Problem statement - Repeat the listing below in full, keeping each word as given.

========================================================================

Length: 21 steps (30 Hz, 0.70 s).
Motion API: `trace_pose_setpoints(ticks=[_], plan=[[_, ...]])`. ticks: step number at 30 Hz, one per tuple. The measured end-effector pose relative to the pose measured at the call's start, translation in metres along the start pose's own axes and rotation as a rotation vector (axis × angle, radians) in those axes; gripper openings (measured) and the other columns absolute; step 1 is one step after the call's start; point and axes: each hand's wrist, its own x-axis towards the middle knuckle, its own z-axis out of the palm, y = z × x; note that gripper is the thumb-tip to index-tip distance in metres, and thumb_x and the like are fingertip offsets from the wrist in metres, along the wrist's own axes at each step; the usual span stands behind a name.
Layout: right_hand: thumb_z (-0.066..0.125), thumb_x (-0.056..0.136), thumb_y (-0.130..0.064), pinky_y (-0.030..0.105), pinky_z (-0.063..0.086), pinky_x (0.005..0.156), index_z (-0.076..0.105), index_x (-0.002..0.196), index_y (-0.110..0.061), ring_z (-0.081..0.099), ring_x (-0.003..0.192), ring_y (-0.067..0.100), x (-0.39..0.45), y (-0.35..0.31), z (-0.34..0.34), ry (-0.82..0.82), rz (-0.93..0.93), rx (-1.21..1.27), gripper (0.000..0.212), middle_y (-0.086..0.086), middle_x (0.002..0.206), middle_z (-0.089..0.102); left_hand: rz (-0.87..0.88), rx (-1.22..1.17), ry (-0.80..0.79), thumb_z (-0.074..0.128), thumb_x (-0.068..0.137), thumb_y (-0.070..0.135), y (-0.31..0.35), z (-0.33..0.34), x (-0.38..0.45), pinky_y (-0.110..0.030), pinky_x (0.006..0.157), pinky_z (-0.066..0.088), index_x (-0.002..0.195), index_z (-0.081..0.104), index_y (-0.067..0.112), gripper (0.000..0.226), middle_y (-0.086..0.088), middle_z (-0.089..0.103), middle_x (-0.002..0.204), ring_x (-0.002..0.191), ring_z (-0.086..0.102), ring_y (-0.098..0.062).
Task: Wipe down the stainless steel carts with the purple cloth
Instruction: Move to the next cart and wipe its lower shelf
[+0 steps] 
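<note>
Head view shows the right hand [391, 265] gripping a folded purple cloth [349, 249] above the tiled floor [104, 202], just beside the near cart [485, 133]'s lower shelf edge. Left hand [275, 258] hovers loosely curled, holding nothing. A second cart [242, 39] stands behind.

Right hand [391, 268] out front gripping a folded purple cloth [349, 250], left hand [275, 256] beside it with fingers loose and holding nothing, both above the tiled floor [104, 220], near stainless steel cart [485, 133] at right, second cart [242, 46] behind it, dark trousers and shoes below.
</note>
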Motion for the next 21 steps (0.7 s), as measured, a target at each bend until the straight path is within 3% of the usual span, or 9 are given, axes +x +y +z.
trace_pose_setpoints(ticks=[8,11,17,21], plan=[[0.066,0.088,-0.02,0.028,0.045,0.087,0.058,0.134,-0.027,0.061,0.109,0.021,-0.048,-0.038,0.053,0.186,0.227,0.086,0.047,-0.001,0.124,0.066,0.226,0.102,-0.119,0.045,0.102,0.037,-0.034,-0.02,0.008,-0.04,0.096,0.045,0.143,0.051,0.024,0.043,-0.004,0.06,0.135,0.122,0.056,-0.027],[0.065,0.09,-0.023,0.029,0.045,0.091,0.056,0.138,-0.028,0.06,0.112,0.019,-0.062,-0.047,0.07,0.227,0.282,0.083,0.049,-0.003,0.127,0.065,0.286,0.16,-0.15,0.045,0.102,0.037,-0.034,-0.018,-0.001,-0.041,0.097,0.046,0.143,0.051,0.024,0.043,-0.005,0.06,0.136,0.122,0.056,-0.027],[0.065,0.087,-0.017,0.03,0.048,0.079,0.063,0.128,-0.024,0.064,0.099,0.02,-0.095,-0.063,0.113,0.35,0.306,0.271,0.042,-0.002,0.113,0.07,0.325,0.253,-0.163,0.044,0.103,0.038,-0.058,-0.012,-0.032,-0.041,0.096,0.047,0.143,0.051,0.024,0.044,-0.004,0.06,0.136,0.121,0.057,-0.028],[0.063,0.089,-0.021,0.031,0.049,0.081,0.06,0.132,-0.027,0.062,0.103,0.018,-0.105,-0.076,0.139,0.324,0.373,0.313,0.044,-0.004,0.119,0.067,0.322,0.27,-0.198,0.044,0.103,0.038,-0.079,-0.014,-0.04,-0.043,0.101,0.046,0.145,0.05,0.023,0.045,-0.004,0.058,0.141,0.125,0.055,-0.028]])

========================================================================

Expected answer -
Length: 21 steps (30 Hz, 0.70 s).
Motion API: `trace_pose_setpoints(ticks=[_], plan=[[_, ...]])`. ticks: step number at 30 Hz, one per tuple. The measured end-effector pose relative to the pose measured at the call's start, translation in metres along the start pose's own axes and rotation as a rotation vector (axis × angle, radians) in those axes; gripper openings (measured) and the other columns absolute; step 1 is one step after the call's start; point and axes: each hand's wrist, its own x-axis towards the middle knuckle, its own z-axis out of the palm, y = z × x; note that gripper is the thumb-tip to index-tip distance in metres, and thumb_x and the like are fingertip offsets from the wrist in metres, along the wrist's own axes at each step; the usual span stands behind a name.
Layout: right_hand: thumb_z (-0.066..0.125), thumb_x (-0.056..0.136), thumb_y (-0.130..0.064), pinky_y (-0.030..0.105), pinky_z (-0.063..0.086), pinky_x (0.005..0.156), index_z (-0.076..0.105), index_x (-0.002..0.196), index_y (-0.110..0.061), ring_z (-0.081..0.099), ring_x (-0.003..0.192), ring_y (-0.067..0.100), x (-0.39..0.45), y (-0.35..0.31), z (-0.34..0.34), ry (-0.82..0.82), rz (-0.93..0.93), rx (-1.21..1.27), gripper (0.000..0.212), middle_y (-0.086..0.086), middle_x (0.002..0.206), middle_z (-0.089..0.102); left_hand: rz (-0.87..0.88), rx (-1.22..1.17), ry (-0.80..0.79), thumb_z (-0.074..0.128), thumb_x (-0.068..0.137), thumb_y (-0.070..0.135), y (-0.31..0.35), z (-0.33..0.34), x (-0.38..0.45), pinky_y (-0.110..0.030), pinky_x (0.006..0.157), pinky_z (-0.066..0.088), index_x (-0.002..0.195), index_z (-0.081..0.104), index_y (-0.067..0.112), gripper (0.000..0.226), middle_y (-0.086..0.088), middle_z (-0.089..0.103), middle_x (-0.002..0.204), ring_x (-0.002..0.191), ring_z (-0.086..0.102), ring_y (-0.098..0.062).
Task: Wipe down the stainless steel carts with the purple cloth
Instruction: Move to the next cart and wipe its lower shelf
[+0 steps] 
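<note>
Head view shows the right hand [391, 265] gripping a folded purple cloth [349, 249] above the tiled floor [104, 202], just beside the near cart [485, 133]'s lower shelf edge. Left hand [275, 258] hovers loosely curled, holding nothing. A second cart [242, 39] stands behind.

Right hand [391, 268] out front gripping a folded purple cloth [349, 250], left hand [275, 256] beside it with fingers loose and holding nothing, both above the tiled floor [104, 220], near stainless steel cart [485, 133] at right, second cart [242, 46] behind it, dark trousers and shoes below.
</note>
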Motion for the next 21 steps (0.7 s), as measured, a target at each bend until the straight path is within 3% of the usual span, or 9 are given, axes +x +y +z.
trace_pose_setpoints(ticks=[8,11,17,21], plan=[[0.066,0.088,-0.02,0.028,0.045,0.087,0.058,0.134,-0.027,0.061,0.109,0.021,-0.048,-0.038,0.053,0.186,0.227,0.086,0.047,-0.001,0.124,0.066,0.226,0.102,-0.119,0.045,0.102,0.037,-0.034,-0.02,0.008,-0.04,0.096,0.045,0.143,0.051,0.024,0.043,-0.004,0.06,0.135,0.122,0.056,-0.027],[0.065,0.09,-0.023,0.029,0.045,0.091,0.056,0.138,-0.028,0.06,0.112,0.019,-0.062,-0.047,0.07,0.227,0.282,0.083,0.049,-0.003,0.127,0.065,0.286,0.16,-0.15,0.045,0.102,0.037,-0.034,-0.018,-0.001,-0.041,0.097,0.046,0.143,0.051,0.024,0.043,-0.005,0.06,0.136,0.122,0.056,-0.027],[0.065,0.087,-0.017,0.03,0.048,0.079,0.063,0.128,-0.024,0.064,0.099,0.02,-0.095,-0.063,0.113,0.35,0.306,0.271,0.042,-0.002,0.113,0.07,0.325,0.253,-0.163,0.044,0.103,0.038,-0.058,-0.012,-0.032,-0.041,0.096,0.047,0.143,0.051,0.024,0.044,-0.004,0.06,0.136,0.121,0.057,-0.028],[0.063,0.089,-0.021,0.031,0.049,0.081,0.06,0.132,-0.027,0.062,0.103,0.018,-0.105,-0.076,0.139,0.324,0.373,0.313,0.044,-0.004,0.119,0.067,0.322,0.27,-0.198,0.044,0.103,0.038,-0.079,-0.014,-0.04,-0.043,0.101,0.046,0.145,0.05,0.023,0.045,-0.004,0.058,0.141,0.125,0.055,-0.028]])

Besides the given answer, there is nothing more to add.